Shopping tips for Kenya

updated 26.04.2021

Kenya’s most important crafts traditions are metal-working (for jewellery and tools), basketware, beadwork and gourd utensils, all of which go back centuries. The wonderful carvings you’ll see all over are usually made specifically for the tourist market.

It’s a good idea if possible to buy from cooperatives and development organizations. Places such as Kazuri Beads & Pottery Centre, Akamba Woodcarvers Village, Bombolulu and Malindi Handicraft Co-operative provide their employees with above-average rewards.

What you take home will depend somewhat on how much you can transport. It’s easy to get carried away when bargaining: some wooden and soapstone carvings are heavy as well as fragile, and can be hard to cart home. Bigger shops and large cooperatives will ship items for you.

Carvings

Kenya is one of the world’s biggest manufacturers of wooden carvings. From the ubiquitous animals of doubtful appearance to finely chiselled bowls and plates, carvings are created here in the millions, mostly by Kamba carvers. The most striking carvings are in the dramatic makonde style (after the Makonde people of Mozambique and Tanzania, a group of whom live west of the Taita Hills). Makonde carvings are ostensibly made from endangered ebony, but most are fortunately carved from blackened rosewood or something similar. The other popular carving material is steatite, or soapstone – a soft, lustrous stone mined from one area, Tabaka near Kisii.
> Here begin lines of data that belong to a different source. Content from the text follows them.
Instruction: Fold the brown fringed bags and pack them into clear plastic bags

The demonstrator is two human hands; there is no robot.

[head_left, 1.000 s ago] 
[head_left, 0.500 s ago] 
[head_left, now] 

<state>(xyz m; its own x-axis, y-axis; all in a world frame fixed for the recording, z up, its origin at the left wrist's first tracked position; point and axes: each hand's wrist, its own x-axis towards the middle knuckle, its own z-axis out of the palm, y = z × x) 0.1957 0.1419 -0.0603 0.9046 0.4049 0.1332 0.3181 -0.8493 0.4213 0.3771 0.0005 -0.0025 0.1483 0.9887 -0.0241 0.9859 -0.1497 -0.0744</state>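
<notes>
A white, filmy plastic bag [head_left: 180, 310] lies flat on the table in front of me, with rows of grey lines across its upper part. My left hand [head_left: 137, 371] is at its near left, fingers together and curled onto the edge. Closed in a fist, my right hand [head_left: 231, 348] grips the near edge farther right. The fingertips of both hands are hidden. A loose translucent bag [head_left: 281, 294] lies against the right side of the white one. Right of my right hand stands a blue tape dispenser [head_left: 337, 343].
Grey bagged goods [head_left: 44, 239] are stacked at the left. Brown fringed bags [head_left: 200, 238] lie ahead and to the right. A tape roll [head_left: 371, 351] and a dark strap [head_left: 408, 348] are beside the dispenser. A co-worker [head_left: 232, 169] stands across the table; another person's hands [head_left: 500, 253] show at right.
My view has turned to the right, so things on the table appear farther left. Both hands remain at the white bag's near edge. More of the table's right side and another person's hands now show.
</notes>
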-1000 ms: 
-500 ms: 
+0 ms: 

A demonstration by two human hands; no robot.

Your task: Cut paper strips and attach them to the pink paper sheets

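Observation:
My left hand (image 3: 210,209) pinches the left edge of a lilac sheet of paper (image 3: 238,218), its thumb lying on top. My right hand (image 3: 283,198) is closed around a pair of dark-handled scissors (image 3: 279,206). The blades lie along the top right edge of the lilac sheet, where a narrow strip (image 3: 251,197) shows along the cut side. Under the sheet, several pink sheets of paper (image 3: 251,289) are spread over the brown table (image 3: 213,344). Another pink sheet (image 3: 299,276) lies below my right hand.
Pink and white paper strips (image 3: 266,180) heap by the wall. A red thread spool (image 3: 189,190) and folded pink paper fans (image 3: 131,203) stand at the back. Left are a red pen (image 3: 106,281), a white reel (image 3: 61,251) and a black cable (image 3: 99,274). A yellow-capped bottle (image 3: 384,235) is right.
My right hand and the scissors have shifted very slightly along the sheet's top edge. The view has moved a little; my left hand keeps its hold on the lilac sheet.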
Apart from its tendency to snap (which makes soapstone hippos more popular than giraffes), soapstone is one of the most versatile materials, and the industry encompasses a wide variety of plates, bowls, boxes and utensils, as well as decorative items such as chess sets and candlesticks.

Baskets

The Kamba are also big basket-makers: sisal baskets (chondo, or vyondo in the plural) come in a huge variety of patterns and can be made from nylon string as well as sisal and, much more rarely, baobab bark twine, with beads woven in. The baskets are all light and functional and, since becoming international fashion accessories, are much more expensive than they were: buying direct from weavers, especially when leather straps and other decorations have still to be added, can be an excellent deal for all.

Beads, tribal items and weapons

Beadwork (ushanga, mkufu) and tribal regalia – weapons such as spears and clubs, shields, drums (ngoma), carved stools and headrests, traditional utensils made from gourds (sometimes beaded), cowhorn keepsafes and metal jewellery – are fairly common, but often more expensive when they’re the genuine article rather than made for the tourist industry. The best region if you want to buy metal goods is the north: the Turkana region can yield some fairly spectacular examples of lethal weaponry, crafted indiscriminately for murderous assault or apartment wall. The bracelet-like wrist knives, or aberait, used to slash an enemy, are particularly impressive. You can buy traditional weapons – clubs, knives, swords, spears and bows and arrows – almost anywhere, and sometimes it can be hard to distinguish between an authentic weapon and an item made for tourists: the old man wandering the streets of Machakos with two bows and a quiver full of beautifully flighted arrows for Ksh20 each is not thinking of your souvenir requirements but of local hunters and security guards.

Toys

Look out for beautifully fashioned, push-along buses, cars and lorries made entirely of wire. These used to have tall rods, fitted with steering wheels, and would be given to lucky boys in rural areas by older brothers and uncles. Today, they’re vastly outnumbered by mass-produced (though still hand-made) wire vehicle toys, manufactured as tourist souvenirs. Also widely available are amusing, push-along birds, monkeys and cyclists, that flap, bob or crank as they’re rolled.

Textiles and sandals

Fabrics, although usually imported, bear a certain stamp of authenticity in that they are worn locally and make good-value, practical souvenirs. On the coast, the printed women’s wraps – kanga – in cotton, and the heavier-weave men’s sarongs – kikoi – are really good buys, and older ones represent collectable items worth seeking out. Kangas are always sold in pairs and are printed with intriguing Swahili proverbs. Local tailors will make them into garments for you at reasonable prices. You can also buy pretty, beaded, leather sandals, and the much tougher and more local sandals made from discarded vehicle tyres known as “five-thousand-mile shoes”.